- What the task requires -
Copy the listing below letter for letter, passing over each picture.

- Given material -

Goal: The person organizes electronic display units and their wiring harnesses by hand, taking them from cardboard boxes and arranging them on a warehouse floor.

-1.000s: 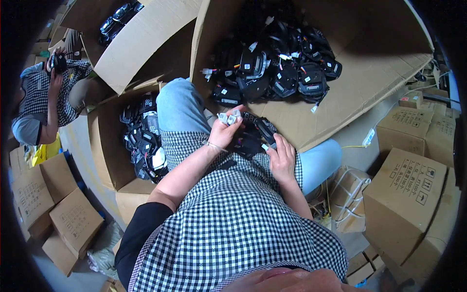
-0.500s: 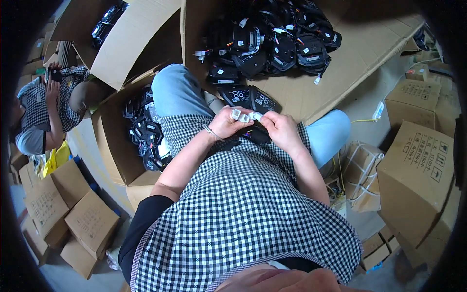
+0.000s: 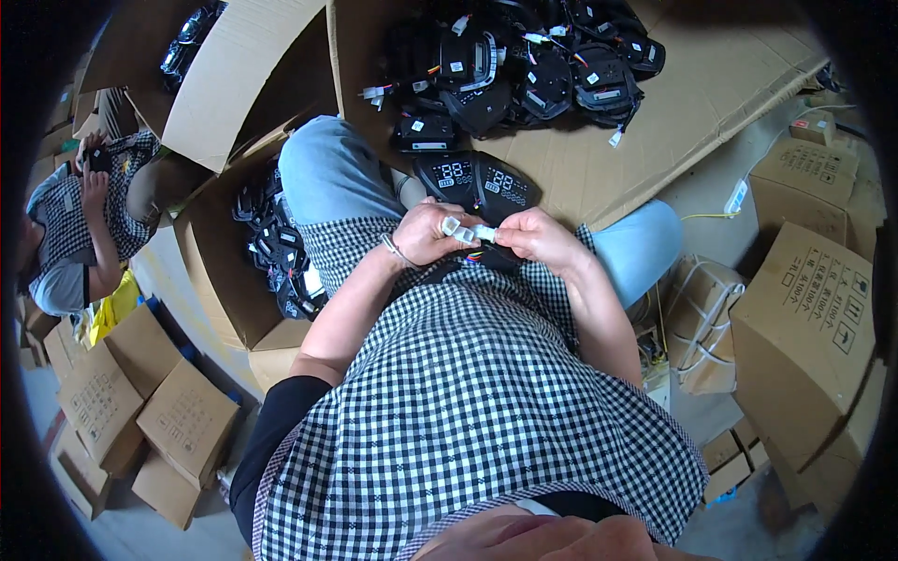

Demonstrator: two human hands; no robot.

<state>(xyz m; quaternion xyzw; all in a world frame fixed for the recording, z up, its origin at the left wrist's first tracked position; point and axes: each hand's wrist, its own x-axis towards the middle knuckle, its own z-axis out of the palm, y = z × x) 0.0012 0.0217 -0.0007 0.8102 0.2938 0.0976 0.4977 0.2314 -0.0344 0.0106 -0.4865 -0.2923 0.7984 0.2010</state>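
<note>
My left hand [image 3: 421,233] is closed round white plastic connectors [image 3: 457,230] over my lap. My right hand [image 3: 539,239] pinches a small white connector [image 3: 485,234] right beside them; whether the pieces are joined I cannot tell. Coloured wires [image 3: 475,256] show just under the fingers, above a dark part on my lap that is mostly hidden. Just beyond my hands lie black instrument display panels [image 3: 453,174] with pale digit segments on their glossy faces.
Several black display units with wire leads [image 3: 543,89] are heaped on a cardboard sheet [image 3: 692,112] ahead. An open box [image 3: 213,271] of similar units stands by my left knee. Closed cartons [image 3: 795,327] stack at right, more cartons [image 3: 187,425] at left. Another person [image 3: 89,206] sits far left.
The view has shifted slightly. Both hands stay together at the connectors, whose angle has turned a little. The coloured wires beneath show more plainly.
</note>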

- Solution to this task -
Goal: The person organizes electronic display units and their wiring harnesses by hand, taking them from cardboard boxes and arranging them on a warehouse floor.

-1.000s: 
-0.500s: 
+0.000s: 

Demonstrator: two human hands; no robot.

<state>(xyz m; quaternion xyzw; all in a world frame fixed for the recording, z up, its origin at the left wrist's first tracked position; point and axes: each hand's wrist, its own x-axis towards the middle knuckle, its own z-axis out of the palm, y = z × x) 0.0012 0.0217 -0.0007 0.8102 0.2938 0.0976 0.4977 0.2314 -0.0344 0.0106 -0.4865 -0.2923 0.7984 0.2010</state>
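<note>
My left hand [image 3: 421,233] is closed round white plastic connectors [image 3: 457,230] over my lap. My right hand [image 3: 539,239] pinches a small white connector [image 3: 485,234] right beside them; whether the pieces are joined I cannot tell. Coloured wires [image 3: 475,256] show just under the fingers, above a dark part on my lap that is mostly hidden. Just beyond my hands lie black instrument display panels [image 3: 453,174] with pale digit segments on their glossy faces.
Several black display units with wire leads [image 3: 543,89] are heaped on a cardboard sheet [image 3: 692,112] ahead. An open box [image 3: 213,271] of similar units stands by my left knee. Closed cartons [image 3: 795,327] stack at right, more cartons [image 3: 187,425] at left. Another person [image 3: 89,206] sits far left.
The view has shifted slightly. Both hands stay together at the connectors, whose angle has turned a little. The coloured wires beneath show more plainly.
</note>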

The output requires no additions.